(SOURCE MATERIAL)
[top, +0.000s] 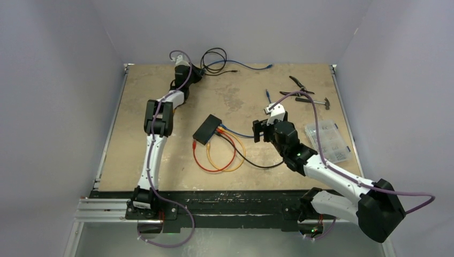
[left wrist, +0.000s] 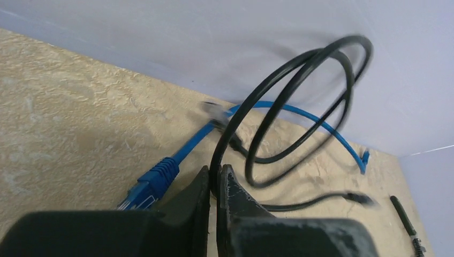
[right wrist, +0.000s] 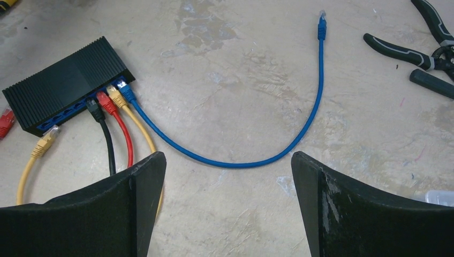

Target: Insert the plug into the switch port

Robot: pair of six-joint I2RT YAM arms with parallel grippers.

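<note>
**Entry: cable pick-up at the far corner, no plug at a port yet**

Item 1, left claw (left wrist: 214,174). We find it at 11 o'clock on the tabletop (top: 139,107), hard against the back wall. Its jaws stand narrow with the black cable (left wrist: 216,160) pinched between them. The cable rises from the grip into a loose coil. Its far end is too blurred for us to make out the connector.

Item 2, loose blue plug (left wrist: 152,182). It lies on the tabletop just beside the left claw, at its 9 o'clock in the wrist view, and is not gripped.

Item 3, switch (top: 207,129). It lies flat near the middle of the tabletop, well apart from the left claw. Its port row (right wrist: 69,110) faces 4 o'clock in the top view. We count black, red, yellow and blue leads seated at one end, and the remaining ports appear free. A yellow plug (right wrist: 45,142) lies unseated just beside the row.

Item 4, right claw (right wrist: 227,155). It is spread wide and holds nothing. It hangs at 3 o'clock of the switch, looking down on the ports.

Item 5, pliers (top: 299,88). They lie at 1 o'clock and play no part.

Step in hand, as we judge it: securing a cable, the earliest stage of the task.

The next move calls for lifting the coil clear without snagging the blue lead. The cable then has to come across to the switch, and its connector must be found and squared to a free port. The right claw could steady the box.
</note>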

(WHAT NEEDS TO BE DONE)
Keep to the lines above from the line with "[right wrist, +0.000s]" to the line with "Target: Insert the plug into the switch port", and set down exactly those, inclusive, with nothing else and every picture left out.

(SOLUTION TO THIS PROBLEM)
[right wrist, +0.000s] 

Target: Insert the plug into the switch port

No additional answer is needed here.